Video streaming company Netflix again announced its “blockbuster-class” profit on the 16th, MarketWatch reported.
Netflix said in its second-quarter earnings released on the same day that it posted sales of $6.15 billion. It is up 25 percent from $4.92 billion a year earlier. Net profit jumped 160 percent to $720 million from $270 million in the second quarter of last year.
The number of new subscribers surpassed 10.1 million in the second quarter. Following the first quarter, the number of new subscribers again exceeded 10 million. The quarantine due to COVID-19 has been a positive factor.
However, net income per share was 1.59 dollars, lower than Wall Street experts’ estimate of 1.82 per share.
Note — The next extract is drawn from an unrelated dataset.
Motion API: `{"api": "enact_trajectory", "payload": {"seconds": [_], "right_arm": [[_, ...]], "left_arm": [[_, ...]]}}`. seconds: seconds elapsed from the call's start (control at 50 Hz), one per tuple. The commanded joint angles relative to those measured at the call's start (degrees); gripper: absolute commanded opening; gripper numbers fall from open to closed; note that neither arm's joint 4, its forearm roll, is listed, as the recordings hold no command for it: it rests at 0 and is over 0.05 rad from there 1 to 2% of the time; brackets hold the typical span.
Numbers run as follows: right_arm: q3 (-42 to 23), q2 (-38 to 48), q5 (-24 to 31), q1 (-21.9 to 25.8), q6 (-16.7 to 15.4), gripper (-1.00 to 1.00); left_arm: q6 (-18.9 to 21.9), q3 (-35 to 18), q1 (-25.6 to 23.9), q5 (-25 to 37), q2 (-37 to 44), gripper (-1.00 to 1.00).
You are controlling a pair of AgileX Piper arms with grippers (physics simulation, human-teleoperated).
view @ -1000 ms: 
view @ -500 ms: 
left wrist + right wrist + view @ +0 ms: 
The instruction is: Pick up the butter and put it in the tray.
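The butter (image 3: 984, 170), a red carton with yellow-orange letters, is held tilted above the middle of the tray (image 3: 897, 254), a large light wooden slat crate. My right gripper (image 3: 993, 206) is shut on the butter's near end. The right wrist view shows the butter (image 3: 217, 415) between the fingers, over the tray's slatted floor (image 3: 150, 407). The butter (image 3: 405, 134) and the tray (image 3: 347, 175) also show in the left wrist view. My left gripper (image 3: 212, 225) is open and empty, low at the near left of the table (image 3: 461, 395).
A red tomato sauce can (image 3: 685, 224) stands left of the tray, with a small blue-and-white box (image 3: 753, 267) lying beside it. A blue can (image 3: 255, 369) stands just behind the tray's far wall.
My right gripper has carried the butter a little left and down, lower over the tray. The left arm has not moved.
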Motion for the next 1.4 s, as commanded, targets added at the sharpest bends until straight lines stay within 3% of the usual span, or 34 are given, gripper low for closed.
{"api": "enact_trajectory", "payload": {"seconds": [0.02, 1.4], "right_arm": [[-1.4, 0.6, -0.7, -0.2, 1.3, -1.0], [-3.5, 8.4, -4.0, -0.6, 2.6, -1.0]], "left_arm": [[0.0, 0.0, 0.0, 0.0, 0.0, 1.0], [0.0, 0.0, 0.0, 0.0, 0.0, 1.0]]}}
Netflix profit rise despite experts prediction
Netflix said, “The first and second quarters maximized our potential benefits. This led to significant growth in the first half of this year. However, we expect the growth rate to decrease in the second half of 2020 compared to the previous year.
It also announced that the number of new subscribers in the third quarter is expected to reach 2.5 million. It is half the market forecast of 5.4 million people. Compared to new subscribers in the second quarter, it is one-fifth of that of new subscribers.
Shares are falling sharply with Netflix’s earnings announcement. The move comes as investors continue to sell on prospects of worsening third-quarter earnings.
Shares of Netflix fell 9.57 percent to $476.90 as of 5:17 in eastern U.S. city. Compared to the closing price of 527.39 dollars, the price dropped by 50.49 dollars in an hour.
The quarantine and work from home culture applied in all around the world play a big part in Netflix performance this year. Ironically, the pandemic has helped Netflix in regaining its composure. After previously expert predicted that the company will be on an endless fall down. As Disney and Apple launched their own streaming platform earlier this year.